APPLAUSE RANG OUT during last Friday's gang task force meeting, right after Commander Kevin Modica, leader of the region's transit cops, offered some of the last words in a conversation on police tactics and racial tensions spilling from the unrest in Ferguson, Missouri.

"We're not Ferguson, Missouri," Modica said to the cops, city officials, neighbors, and justice advocates gathered for the semiweekly meeting inside the Portland Police Bureau's North Precinct. "We've never been Ferguson, Missouri."

It's not an unfair point, for a couple of reasons—none bigger than Portland's never been a majority black city, like Ferguson, with a majority white police force. Portland also has shied away from importing the kind of surplus military gear on display in the nightly gassing of peaceful protesters.

And our police bureau has done better than most when it comes to owning racial bias—admitting that racism, overt or not, may play a role in disparities, and also training command staff and sergeants on racial bias.

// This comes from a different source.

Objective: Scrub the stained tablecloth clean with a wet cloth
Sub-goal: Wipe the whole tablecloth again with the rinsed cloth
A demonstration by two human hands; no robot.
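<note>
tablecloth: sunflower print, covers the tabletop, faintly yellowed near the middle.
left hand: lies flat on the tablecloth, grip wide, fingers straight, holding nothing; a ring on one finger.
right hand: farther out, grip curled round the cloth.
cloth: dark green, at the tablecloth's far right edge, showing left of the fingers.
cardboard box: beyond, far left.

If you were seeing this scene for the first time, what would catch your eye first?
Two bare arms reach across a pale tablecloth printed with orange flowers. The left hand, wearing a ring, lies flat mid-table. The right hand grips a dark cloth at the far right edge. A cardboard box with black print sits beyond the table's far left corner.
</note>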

But not everyone agrees it's so clear-cut—especially leaders in the city's African American and police accountability communities. It was only 1981 when two white cops were caught leaving dead opossums outside a black-owned restaurant.

"We're not Ferguson?" former State Representative Jo Ann Hardesty asked, incredulously. "Yes we are."

And then she explained.

Night after night in Ferguson, protesters have been defying tear gas canisters, rubber bullets, and curfew orders. That's partly because a white police officer shot and killed an unarmed black man in dubious circumstances—seemingly with impunity and little promise of discipline.

But it's also because of years of simmering indignities: feeling profiled, being disproportionately targeted for stops and searches, getting the sense that the cops patrolling Ferguson's neighborhoods felt more like occupiers than public servants. A lot of that should sound familiar.

"Can we say Aaron Campbell?" Hardesty said, naming some of the unarmed people of color or with mental illness who've been killed by Portland police—also with no meaningful discipline. "Can we say Jose Mejia Poot? Can we say James Chasse? Can we say Kendra James?"

"Ferguson and Portland have a lot in common. We both have systems that don't hold police accountable."

Hardesty was talking to me a few hours before the city's Office of Youth Violence Prevention held a community meeting meant partly as a plea for help after a weekend of violence believed to be gang-related. She found that call ironic in light of the harsh way, she and others believe, Portland's gang cops do business in black neighborhoods.

Like in Ferguson, African Americans walking and driving in Portland are disproportionately stopped and searched for contraband. And also like in Ferguson, they are less likely than whites to have actual contraband.

Notably, according to a recent report examining data from 2011, those disparities were most pronounced in stops by gang officers—and least in stops by traffic cops.

"The more discretion police have," Hardesty says, "the more exacerbated racial profiling becomes.... If the police hadn't intimidated and abused the same community members they now want help from, the community would be much more open to helping."

She allows that the bias lessons are encouraging—except she's not been able to see what's actually being taught. And never mind the wrinkle that street cops have yet to go through the program.

Hardesty says she wants to train schoolchildren in Portland how to stay unharmed in police encounters. She also wants the rest of Portland to pay attention. And speak up.

"When regular people stop and bear witness," she says, "it stops."

Eventually. Not yet in Ferguson, or here. But eventually.